Pour Jean Terlier, député centriste du Tarn, rapporteur du texte et soutien de longue date du projet A69, il est essentiel de faciliter la finalisation des travaux : «Cette autoroute n’a pas été réalisée par coquetterie, elle n’ira pas desservir des stations de ski ou des bords de mer, mais servira pour que les habitants du sud du Tarn puissent travailler ou se soigner.»

Des débats court-circuités

Un argumentaire rejeté par la gauche, et notamment par La France insoumise, qui avait déposé une motion de rejet préalable du texte (dont l’objectif initial était de montrer leur opposition à la proposition de loi).
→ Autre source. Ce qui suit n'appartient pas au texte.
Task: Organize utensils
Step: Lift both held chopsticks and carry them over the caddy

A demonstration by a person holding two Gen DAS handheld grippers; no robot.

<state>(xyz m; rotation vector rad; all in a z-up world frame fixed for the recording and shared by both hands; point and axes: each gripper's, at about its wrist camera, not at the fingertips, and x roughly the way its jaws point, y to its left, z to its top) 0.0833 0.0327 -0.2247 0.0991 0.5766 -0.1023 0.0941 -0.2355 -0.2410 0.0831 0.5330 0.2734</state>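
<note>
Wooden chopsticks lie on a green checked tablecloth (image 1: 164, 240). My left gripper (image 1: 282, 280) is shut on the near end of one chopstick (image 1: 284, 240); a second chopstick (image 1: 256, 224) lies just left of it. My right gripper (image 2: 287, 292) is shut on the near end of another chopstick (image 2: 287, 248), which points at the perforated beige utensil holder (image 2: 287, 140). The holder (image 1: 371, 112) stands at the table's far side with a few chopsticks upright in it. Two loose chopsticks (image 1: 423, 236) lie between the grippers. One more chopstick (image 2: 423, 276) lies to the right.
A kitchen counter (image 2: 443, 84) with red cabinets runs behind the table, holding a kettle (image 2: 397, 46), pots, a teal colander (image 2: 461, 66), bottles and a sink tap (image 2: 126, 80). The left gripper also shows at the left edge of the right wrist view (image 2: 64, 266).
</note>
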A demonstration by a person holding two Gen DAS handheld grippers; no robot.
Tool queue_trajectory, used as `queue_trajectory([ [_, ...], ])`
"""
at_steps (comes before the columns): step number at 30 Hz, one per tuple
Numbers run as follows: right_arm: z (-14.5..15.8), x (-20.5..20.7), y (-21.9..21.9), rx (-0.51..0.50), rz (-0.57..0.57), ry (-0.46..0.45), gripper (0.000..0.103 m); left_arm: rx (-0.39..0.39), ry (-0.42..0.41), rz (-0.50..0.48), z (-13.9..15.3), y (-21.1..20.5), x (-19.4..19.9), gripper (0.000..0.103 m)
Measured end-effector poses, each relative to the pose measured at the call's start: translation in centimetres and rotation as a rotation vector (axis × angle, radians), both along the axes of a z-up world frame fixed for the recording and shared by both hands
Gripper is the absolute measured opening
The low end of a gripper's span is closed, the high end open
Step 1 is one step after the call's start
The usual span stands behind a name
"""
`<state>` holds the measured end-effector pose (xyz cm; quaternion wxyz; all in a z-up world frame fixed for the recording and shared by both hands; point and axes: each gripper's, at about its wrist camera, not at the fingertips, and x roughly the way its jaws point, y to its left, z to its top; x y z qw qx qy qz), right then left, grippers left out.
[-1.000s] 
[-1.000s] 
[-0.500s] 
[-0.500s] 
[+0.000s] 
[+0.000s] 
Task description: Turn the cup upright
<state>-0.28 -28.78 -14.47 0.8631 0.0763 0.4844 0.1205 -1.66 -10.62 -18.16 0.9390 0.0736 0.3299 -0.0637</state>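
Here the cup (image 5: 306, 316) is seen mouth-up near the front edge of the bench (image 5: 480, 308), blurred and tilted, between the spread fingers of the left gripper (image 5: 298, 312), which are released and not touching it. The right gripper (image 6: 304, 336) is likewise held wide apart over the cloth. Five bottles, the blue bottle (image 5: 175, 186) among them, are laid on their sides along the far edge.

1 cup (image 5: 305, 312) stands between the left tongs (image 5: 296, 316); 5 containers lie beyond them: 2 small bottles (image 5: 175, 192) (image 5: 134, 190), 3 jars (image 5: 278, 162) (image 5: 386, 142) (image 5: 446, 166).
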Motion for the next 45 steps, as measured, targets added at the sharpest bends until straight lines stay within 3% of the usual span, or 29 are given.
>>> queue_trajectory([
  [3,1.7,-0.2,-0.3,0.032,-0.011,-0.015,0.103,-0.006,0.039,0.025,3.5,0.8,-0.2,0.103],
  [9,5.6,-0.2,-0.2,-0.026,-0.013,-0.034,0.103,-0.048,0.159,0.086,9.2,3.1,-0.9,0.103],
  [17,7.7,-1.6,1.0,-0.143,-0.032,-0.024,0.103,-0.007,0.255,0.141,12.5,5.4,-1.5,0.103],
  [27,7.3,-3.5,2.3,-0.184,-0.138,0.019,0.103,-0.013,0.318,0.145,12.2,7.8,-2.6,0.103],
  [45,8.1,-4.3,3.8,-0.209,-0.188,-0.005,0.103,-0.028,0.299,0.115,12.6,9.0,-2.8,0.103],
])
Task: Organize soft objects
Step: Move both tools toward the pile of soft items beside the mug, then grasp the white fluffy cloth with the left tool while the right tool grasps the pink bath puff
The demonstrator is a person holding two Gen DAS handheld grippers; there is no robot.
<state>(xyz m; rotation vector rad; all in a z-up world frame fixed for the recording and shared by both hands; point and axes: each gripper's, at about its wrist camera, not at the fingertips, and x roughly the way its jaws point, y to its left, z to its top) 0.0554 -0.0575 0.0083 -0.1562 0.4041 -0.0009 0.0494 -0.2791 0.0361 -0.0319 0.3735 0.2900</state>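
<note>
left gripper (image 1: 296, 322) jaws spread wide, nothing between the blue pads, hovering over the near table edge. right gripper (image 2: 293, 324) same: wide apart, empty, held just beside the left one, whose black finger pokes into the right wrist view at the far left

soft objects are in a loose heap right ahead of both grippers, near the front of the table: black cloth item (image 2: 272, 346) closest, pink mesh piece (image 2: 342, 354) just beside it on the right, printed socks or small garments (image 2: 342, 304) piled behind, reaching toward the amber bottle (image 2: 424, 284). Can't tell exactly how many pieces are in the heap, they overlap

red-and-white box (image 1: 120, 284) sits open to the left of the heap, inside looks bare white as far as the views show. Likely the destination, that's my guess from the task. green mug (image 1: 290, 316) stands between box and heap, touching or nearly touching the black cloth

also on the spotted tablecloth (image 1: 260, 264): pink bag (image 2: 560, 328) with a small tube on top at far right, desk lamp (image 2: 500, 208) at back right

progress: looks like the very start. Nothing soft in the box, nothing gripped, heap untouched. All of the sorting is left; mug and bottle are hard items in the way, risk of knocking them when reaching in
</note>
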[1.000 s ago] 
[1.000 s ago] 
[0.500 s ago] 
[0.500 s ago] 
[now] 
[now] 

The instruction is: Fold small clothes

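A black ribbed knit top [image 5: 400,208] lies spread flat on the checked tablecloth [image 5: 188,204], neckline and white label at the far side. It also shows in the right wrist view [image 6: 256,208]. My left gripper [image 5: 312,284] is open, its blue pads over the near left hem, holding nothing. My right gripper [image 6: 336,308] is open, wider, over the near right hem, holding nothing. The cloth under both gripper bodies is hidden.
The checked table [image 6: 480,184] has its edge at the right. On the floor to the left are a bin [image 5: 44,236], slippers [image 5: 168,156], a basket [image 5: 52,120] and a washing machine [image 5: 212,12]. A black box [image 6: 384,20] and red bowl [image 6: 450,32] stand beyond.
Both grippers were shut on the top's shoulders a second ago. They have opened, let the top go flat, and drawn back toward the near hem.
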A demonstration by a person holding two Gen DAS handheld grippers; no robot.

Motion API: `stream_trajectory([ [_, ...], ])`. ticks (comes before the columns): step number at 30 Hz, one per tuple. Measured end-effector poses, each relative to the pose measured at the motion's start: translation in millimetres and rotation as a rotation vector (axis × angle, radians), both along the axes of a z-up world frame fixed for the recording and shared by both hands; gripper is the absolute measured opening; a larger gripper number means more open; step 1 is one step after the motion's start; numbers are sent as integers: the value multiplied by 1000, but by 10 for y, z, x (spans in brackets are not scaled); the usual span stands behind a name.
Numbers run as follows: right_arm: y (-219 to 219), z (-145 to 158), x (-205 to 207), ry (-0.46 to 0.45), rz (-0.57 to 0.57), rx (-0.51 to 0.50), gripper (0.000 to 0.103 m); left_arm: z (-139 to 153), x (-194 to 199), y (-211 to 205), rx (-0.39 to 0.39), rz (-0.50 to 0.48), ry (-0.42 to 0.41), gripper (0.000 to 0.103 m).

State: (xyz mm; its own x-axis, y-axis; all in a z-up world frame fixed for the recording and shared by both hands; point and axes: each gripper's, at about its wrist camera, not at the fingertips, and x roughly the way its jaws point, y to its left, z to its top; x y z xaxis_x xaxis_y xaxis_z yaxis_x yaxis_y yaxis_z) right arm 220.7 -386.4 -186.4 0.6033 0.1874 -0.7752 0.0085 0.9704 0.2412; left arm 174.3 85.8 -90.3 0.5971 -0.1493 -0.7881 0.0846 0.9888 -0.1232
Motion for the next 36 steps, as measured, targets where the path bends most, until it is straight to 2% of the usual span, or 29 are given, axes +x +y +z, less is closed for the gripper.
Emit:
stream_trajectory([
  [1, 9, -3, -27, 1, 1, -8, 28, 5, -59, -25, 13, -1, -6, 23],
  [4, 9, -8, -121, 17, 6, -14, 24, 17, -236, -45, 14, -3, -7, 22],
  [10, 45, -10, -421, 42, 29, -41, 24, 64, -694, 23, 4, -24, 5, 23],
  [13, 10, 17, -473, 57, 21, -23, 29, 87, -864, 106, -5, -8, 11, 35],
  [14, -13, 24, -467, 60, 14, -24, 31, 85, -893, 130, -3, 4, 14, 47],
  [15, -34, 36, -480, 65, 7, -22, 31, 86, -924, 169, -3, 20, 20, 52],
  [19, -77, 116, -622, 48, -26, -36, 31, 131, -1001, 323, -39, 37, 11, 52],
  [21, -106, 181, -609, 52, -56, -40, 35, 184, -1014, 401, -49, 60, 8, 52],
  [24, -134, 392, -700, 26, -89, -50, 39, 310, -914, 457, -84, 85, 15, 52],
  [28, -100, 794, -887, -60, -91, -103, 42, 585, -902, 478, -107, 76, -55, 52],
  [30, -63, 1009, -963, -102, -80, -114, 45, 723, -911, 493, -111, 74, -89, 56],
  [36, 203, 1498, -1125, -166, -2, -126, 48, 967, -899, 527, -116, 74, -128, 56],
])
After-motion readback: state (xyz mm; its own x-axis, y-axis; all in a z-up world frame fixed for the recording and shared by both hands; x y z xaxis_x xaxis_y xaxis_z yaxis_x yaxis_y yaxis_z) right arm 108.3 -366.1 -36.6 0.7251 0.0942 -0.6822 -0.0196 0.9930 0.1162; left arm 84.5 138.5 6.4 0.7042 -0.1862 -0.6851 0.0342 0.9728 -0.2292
Cette procédure permet d’envoyer un texte, une fois rejeté, en commission mixte paritaire, un organe qui réunit sept député·es et sept sénateur·ices, afin de trouver un compromis avant un vote final dans les deux chambres.

«La justice a parlé et vous essayez par cette loi de la faire taire. Vous créez un précédent extrêmement dangereux et couvrez notre assemblée de honte, a martelé Anne Stambach-Terrenoir, députée LFI de la Haute-Garonne, à l’origine de la motion de rejet. Si vous faites adopter cette loi, vous achèverez la séparation des pouvoirs.»

Mais alors que les parlementaires anticipaient de longues heures de discussion, Jean Terlier a finalement appelé l’hémicycle à voter cette motion de l’opposition – et ainsi à rejeter son propre texte –, «compte tenu de l’obstruction» de la gauche. Une stratégie qui permet de simplifier les débats, en plus petit comité, en commission mixte paritaire. La semaine dernière, les partisan·es de la loi Duplomb (qui vise à «lever les contraintes au métier d’agriculteur») avaient utilisé ce même outil pour rejeter leur propre texte dans l’hémicycle, et ainsi faciliter son adoption.

Une manière de «fuir le débat parlementaire»

Cette manœuvre a été dénoncée par le groupe Les Écologistes, qui a quitté la salle avant le début du scrutin : «Vous nous faites honte», a lâché la députée de la Haute-Garonne Christine Arrighi.

L’ensemble des groupes avaient appelé au vote de la motion de rejet, à l’exception des socialistes qui se sont abstenu·es, et des Écologistes. La motion de rejet préalable a ensuite été adoptée à l’unanimité sur les176 votes exprimés.

«Grâce à vous, l’A69 verra le jour beaucoup plus rapidement que prévu, merci», a ironisé le député Ensemble Jean-René Cazeneuve. «Nous n’avions pas déposé la motion de rejet, mais vous nous avez offert la possibilité d’éviter une obstruction de centaines d’amendements», a renchéri Vincent Thiébaut, élu Horizons.

«Il est honteux qu’en une semaine vous ayez détourné par deux fois les règles de notre assemblée pour fuir le débat parlementaire», a fustigé Claire Lejeune, députée LFI. «On se retrouve exactement dans la même configuration que la semaine dernière avec la loi Duplomb, c’est-à-dire un détournement de procédure pour nous empêcher de débattre», a insisté Christine Arrighi à sa sortie de l’hémicycle.

Le texte sera étudié en commission mixte paritaire dans quelques semaines, et a de grandes chances d’être in fine adopté par le parlement. Si c’est le cas, la gauche compte d’ores et déjà saisir le Conseil constitutionnel pour faire reconnaître l’illégitimité de la loi.